Le quipu, le secret des cordelettes à nœuds des Incas.
L’Empire inca ne connaît pas l’écriture phonographique. Il invente cependant un procédé mnémotechnique perfectionné, le quipu sorte de cordelette à nœuds dont l’agencement permet une lecture idéographique. Grâce à de simples ficelles, les Incas ont pu établir une comptabilité précise, mais aussi conserver la mémoire de leur passé par des chroniques.
L’Empire du Soleil
Les Incas, tribus du peuple Quechua, fondent vers 1100 de notre ère, à Cuzco, un empire vaste qui, au XVème siècle, comprend les territoires actuels du Pérou et de la Bolivie, le nord de l’Argentine et du Chili. Puissant et redoutable, cet empire est pourtant détruit en un laps de temps dérisoire par les quelque 200 conquistadores espagnols qui débarquent en 1527, sous la conduite de Francisco Pizarro. L’empereur, l’Inca, descendant du dieu-soleil, a un pouvoir absolu sur ses sujets. Atahualpa, le dernier souverain, exécuté en 1533 par les Espagnols lors de la conquête du Pérou, ne dit-il pas : «Dans ce royaume , aucun oiseau ne vole, aucune feuille ne bouge, si telle n’est pas ma volonté.»L’Empire inca est, en effet, très centralisé, et les différentes provinces qui le composent doivent rendre des comptes au pouvoir central. L’étendue du territoire et l’organisation politique nécessitent donc l’élaboration d’un système de signes suffisamment complexe pour communiquer des informations, procéder à des calculs, et perpétrer le souvenir des événements glorieux de la civilisation inca.
Le système du quipu
Le système comptable et littéraire de l’Empire repose entièrement sur le quipu (terme signifiant
«nœud» en quechua), qui permet non seulement de comptabiliser exactement toute chose, mais également de tenir les chroniques des temps passés.

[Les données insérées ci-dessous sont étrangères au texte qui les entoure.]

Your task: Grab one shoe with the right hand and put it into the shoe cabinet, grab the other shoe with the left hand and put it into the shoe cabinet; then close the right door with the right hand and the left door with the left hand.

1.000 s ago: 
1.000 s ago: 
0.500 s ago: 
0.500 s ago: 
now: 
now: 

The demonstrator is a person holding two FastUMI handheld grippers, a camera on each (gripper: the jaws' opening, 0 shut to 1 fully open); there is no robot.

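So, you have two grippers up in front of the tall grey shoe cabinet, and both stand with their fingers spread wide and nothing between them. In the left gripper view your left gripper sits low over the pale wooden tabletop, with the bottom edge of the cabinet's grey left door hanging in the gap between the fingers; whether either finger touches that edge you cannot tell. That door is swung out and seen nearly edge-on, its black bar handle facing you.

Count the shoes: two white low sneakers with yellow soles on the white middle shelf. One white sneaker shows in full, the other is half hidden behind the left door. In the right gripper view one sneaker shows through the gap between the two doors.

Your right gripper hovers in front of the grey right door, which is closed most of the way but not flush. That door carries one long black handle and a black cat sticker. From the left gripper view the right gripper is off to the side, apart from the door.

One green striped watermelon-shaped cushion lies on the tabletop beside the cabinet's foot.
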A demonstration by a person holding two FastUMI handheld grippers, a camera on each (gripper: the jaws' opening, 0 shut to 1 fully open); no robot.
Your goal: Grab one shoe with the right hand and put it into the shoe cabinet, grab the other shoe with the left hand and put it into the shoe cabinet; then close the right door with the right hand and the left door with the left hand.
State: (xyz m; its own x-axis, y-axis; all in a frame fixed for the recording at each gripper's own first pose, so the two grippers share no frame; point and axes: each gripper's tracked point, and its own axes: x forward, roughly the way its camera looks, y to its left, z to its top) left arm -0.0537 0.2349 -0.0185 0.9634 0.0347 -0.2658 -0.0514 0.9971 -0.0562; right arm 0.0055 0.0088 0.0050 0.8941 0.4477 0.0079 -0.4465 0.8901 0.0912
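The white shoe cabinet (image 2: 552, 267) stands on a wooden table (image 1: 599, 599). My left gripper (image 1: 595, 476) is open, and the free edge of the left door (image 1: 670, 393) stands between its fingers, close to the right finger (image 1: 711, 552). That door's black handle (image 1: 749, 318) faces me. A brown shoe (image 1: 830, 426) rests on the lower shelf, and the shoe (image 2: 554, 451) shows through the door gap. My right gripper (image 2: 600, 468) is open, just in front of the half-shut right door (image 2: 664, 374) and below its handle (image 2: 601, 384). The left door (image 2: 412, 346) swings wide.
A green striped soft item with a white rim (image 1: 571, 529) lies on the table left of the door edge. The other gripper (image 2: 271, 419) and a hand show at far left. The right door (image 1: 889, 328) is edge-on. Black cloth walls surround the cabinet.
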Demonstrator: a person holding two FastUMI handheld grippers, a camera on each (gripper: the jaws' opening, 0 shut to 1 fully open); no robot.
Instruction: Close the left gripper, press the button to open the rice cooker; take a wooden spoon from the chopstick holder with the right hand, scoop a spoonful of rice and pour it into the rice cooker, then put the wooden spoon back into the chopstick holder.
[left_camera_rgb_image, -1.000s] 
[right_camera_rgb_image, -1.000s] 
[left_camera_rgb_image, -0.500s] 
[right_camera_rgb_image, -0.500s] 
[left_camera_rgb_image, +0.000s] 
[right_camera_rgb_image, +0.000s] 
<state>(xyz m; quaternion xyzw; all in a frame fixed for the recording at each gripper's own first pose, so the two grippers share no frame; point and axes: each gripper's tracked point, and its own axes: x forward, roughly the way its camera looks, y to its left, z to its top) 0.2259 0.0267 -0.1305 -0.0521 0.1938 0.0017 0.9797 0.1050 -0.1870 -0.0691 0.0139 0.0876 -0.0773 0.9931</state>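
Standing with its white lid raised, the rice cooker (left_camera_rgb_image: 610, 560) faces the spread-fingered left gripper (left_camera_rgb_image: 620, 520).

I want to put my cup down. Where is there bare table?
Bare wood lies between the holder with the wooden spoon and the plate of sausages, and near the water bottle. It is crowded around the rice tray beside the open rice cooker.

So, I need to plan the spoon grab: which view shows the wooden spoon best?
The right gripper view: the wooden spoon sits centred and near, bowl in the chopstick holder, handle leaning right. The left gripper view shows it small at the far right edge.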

Le quipu est une cordelette d’une trentaine de centimètres environ (mais il en existe de plus longues) à laquelle sont attachées des ficelles multicolores. De ces dernières partent d’autres brins. Des nœuds les relient, faits à des distances variables et sur des ficelles de différentes couleurs. Le nombre des nœuds et la combinaison des couleurs permettent à ceux qui connaissent parfaitement le système de pouvoir le «lire» sans difficulté.
Ce que l’on sait des quipu repose pour une large part sur des spéculations quant à l’interprétation de ces signes. En effet, beaucoup de quipu retrouvés ne sont pas complets. On sait tout au moins qu’ils se lisent de droite à gauche sur la cordelette principale, en suivant chacune des ficelles qui en part. La position et le nombre de nœuds donnent des renseignements quantitatifs, tandis que les couleurs indiquent la nature de l’objet représenté. Ainsi, par exemple, une cordelette jaune (maïs) attachée à une ficelle bleue indique, suivant le nombre de nœuds et leur position, l’importance de la quantité de maïs dans une province donnée.
Des chroniques des temps anciens
Ce système permettait aux Incas de tenir des comptes très minutieux des denrées, des armes, des impôts et même de recenser Je montant exact du tribut versé par les peuples battus. Mais l’art et l’histoire n’échappent pas non plus à ce système.
Sur une cordelette principale, un fil noir indique les années écoulées et donne des renseignements historiques. Si un fil rouge est noué à la cordelette principale, cela représente le règne d’un empereur au cours de la période concernée. Trois nœuds sur la ficelle indiquent que les événements se sont produits au cours de la troisième année de sa souveraineté. C’est ainsi qu’Atahualpa est averti de l’arrivée d’une armée (celle des Espagnols) en mai 1532 . Le nombre d’hommes et d’armes est aussi inscrit sur le quipu. Enfin, certains procédés théâtraux des Incas sont connus grâce à ces cordelettes qui ont conservé le souvenir des textes joués.
Le déchiffrement des quipu était confié aux quipumayocs, utilisateurs spécialisés qui jouissaient d’un statut particulier et possédaient de nombreux avantages, dont celui de ne pas payer d’impôts. Chaque village comptait plusieurs quipumayocs, qui avaient tous une fonction différente. Par ailleurs, l’apprentissage du quipu était une obligation pour les jeunes gens de la noblesse.
Un système comparable de cordelettes a été employé par les Polynésiens. Il n’est pas sans rappeler celui des «bâtons de messagers» connus en Chine, en Australie et en Europe. D’autres peuples ont utilisé des modes de représentation figuratifs comme les énigmatiques rongorongo de l’île de Pâques.
La conquête espagnole anéantit la culture inca et un nombre considérable de quipu. Mais, à l’heure actuelle, ce système est encore utilisé dans les régions montagneuses de la Bolivie, de l’Équateur et du Pérou.